* _YOUR INSTRUCTIONS_:
Search the entries for lines that contain the word "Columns", and report each one found.
━━ AVAILABLE DATA ━━
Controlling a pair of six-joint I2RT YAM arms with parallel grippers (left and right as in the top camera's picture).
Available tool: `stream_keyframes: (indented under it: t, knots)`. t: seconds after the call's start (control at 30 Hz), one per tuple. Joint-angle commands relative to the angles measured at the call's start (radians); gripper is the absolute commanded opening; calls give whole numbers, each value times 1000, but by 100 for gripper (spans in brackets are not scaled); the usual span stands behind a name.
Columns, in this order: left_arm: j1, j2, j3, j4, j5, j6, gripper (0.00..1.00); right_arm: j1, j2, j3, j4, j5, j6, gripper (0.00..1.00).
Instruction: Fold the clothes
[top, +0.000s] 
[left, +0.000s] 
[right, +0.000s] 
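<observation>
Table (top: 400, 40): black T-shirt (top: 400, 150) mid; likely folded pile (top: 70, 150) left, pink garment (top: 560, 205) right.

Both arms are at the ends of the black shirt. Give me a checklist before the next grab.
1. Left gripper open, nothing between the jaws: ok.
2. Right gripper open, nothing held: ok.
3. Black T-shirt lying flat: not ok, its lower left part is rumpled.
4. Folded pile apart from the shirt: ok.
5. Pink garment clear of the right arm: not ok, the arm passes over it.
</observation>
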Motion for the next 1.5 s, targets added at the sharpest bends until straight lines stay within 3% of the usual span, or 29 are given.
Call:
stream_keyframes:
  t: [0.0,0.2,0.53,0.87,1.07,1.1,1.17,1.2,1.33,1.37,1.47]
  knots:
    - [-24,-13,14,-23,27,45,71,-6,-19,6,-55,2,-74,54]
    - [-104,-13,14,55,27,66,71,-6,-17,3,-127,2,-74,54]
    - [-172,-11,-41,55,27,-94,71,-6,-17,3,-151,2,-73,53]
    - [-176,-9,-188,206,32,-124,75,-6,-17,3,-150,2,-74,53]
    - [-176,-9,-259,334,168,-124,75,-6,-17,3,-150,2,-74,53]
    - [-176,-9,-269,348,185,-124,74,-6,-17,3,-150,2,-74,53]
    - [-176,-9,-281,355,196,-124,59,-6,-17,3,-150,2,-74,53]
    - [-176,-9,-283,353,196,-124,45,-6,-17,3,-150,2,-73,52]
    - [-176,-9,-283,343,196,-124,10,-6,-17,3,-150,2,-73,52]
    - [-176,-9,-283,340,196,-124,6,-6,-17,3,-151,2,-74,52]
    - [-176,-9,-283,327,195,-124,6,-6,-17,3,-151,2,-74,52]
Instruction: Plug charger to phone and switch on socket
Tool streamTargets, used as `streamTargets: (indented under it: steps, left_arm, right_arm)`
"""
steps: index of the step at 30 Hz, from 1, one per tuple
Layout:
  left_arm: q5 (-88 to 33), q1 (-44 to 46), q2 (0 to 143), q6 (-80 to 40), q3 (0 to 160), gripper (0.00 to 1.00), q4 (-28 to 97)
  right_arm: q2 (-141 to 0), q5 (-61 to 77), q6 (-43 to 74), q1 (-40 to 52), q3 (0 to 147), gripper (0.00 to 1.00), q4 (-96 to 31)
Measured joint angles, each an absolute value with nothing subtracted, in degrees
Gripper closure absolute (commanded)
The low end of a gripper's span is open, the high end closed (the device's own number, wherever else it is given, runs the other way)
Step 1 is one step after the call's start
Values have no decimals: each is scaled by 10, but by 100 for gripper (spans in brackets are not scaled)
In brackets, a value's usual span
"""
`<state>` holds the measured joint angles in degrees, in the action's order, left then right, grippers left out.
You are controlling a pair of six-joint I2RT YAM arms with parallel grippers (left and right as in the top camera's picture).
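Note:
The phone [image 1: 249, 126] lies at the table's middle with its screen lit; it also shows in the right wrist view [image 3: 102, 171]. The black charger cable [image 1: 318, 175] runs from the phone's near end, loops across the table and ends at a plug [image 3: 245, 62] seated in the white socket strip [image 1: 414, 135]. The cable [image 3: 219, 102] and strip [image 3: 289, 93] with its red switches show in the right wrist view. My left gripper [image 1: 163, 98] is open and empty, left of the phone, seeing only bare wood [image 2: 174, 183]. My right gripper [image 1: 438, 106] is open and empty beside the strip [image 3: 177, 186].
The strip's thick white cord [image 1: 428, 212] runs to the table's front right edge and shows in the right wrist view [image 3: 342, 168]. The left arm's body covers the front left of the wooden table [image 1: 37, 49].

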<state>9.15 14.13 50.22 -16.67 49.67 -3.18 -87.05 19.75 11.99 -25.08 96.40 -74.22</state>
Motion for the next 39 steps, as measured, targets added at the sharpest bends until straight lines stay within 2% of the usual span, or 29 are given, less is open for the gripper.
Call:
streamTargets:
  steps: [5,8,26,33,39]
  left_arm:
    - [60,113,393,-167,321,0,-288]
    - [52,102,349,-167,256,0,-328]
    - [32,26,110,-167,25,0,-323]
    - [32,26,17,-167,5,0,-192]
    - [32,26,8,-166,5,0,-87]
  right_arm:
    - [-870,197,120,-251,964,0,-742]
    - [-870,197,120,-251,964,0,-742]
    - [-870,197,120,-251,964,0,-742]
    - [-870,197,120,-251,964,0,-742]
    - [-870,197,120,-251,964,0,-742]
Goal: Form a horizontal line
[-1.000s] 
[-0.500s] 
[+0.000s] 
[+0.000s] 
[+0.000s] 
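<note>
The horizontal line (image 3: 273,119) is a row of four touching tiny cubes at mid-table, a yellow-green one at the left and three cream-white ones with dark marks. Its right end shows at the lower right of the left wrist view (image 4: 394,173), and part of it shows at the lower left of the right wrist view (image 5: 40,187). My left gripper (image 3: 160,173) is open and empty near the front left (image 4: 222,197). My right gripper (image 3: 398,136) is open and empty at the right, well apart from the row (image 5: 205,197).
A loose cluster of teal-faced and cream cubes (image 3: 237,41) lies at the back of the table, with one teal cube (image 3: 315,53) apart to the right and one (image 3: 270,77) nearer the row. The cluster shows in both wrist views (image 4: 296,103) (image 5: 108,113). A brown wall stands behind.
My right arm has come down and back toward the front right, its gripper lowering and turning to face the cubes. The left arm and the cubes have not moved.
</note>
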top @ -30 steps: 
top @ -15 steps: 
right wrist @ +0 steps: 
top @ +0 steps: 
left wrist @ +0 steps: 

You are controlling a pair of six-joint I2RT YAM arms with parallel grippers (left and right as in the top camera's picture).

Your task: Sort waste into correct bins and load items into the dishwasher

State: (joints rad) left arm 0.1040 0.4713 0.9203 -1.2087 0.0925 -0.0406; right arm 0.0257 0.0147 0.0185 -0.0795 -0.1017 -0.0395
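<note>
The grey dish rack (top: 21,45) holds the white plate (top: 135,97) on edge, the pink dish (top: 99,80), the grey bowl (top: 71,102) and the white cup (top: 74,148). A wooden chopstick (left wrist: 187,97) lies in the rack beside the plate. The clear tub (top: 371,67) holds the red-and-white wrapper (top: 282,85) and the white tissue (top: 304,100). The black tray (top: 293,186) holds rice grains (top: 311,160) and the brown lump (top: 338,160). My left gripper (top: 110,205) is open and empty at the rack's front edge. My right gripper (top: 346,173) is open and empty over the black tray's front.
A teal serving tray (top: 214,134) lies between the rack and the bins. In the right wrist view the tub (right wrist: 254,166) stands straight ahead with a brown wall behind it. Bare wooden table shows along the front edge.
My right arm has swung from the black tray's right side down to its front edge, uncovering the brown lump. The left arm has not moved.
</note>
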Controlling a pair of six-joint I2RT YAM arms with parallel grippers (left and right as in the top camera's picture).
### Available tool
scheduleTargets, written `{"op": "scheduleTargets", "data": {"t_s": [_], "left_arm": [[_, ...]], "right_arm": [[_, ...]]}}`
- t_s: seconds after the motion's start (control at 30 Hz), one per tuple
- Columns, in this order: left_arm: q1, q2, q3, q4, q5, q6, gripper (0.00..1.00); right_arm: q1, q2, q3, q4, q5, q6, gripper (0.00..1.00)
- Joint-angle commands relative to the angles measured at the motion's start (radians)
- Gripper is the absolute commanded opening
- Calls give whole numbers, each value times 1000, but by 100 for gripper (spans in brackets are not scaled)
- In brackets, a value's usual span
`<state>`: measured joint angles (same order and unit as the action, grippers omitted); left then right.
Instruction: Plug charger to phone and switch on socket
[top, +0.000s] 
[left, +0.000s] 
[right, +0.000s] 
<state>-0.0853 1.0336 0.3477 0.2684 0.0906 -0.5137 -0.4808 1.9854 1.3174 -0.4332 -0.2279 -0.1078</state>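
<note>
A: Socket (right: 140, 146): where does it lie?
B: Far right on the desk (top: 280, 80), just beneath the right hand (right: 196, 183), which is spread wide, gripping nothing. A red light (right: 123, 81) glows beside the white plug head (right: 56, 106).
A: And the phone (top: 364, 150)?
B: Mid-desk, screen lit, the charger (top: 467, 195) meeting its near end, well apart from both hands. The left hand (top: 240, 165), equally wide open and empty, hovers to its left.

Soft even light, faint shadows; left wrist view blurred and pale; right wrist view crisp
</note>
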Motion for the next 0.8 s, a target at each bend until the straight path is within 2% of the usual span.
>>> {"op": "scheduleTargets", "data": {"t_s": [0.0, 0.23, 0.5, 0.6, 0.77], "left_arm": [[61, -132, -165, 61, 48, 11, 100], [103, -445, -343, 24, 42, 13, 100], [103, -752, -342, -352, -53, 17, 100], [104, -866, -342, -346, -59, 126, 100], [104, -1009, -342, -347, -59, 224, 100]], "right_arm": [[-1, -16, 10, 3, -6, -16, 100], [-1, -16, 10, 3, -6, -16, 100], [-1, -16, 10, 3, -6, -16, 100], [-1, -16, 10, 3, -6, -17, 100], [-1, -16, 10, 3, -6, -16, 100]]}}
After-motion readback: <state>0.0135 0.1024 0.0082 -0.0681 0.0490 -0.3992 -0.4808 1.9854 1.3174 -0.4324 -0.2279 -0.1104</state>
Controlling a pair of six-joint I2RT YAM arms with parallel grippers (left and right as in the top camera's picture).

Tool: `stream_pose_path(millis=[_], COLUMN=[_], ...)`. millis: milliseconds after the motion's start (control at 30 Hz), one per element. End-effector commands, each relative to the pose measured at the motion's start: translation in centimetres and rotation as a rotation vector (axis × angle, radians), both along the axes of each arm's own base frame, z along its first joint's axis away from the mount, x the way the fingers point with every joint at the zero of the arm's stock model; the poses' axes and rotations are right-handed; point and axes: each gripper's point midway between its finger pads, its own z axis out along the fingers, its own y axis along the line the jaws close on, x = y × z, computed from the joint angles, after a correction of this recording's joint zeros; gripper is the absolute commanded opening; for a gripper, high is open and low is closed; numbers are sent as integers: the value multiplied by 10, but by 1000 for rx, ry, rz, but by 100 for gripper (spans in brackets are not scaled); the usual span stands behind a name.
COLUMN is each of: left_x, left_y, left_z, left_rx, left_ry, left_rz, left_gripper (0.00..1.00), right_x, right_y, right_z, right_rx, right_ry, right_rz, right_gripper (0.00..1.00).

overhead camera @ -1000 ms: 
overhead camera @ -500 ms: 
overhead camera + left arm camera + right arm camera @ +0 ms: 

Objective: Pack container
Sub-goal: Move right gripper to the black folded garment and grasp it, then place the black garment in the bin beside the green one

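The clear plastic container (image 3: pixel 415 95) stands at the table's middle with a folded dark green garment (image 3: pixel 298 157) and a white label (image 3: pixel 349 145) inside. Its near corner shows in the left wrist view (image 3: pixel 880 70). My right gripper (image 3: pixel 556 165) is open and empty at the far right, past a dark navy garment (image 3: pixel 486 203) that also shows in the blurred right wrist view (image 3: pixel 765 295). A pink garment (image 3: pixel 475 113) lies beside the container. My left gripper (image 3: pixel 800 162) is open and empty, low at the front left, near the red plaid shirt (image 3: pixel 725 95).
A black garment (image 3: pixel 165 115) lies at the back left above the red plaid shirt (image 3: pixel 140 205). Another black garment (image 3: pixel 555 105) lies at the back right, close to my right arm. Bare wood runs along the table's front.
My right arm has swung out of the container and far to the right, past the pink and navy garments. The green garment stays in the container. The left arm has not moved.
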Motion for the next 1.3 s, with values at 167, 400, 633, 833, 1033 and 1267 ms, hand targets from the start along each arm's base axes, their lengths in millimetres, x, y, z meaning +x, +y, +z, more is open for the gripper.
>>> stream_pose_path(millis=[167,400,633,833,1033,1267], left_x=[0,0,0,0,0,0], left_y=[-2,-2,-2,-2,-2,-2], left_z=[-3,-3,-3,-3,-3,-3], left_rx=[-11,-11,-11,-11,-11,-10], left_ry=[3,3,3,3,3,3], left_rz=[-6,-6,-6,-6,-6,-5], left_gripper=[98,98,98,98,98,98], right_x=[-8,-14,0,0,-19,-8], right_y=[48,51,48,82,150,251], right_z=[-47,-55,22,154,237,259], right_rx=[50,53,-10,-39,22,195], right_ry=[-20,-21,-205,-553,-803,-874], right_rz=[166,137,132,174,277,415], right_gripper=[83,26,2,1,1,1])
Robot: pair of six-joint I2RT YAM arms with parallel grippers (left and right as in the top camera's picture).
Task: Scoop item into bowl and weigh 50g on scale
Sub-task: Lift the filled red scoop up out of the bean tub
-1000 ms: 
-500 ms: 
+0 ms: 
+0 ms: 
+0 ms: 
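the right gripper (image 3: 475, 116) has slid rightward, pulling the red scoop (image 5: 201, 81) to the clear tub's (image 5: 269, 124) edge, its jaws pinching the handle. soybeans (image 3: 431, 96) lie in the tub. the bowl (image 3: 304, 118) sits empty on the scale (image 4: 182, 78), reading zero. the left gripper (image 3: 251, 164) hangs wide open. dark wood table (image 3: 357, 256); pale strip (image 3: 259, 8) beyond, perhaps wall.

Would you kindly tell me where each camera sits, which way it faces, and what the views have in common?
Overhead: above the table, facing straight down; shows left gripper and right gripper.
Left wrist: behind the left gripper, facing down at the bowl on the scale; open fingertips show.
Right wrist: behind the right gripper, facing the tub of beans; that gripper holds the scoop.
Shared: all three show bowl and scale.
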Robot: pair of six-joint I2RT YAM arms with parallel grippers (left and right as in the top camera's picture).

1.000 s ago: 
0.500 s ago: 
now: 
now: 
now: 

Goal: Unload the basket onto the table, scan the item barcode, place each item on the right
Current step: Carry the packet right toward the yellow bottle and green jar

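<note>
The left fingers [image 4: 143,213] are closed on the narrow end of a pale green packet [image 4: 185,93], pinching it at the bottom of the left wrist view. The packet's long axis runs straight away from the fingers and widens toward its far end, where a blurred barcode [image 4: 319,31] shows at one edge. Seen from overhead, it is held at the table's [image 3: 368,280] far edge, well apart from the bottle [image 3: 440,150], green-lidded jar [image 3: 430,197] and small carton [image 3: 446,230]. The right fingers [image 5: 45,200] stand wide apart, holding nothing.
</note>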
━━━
* _RESPONSE TO THE TASK_:
Columns, in this order: left_arm: j1, j2, j3, j4, j5, j6, gripper (0.00..1.00); right_arm: j1, j2, j3, j4, j5, j6, gripper (0.00..1.00).
- Columns, in this order: left_arm: q1, q2, q3, q4, q5, q6, gripper (0.00..1.00); right_arm: q1, q2, q3, q4, q5, q6, gripper (0.00..1.00)

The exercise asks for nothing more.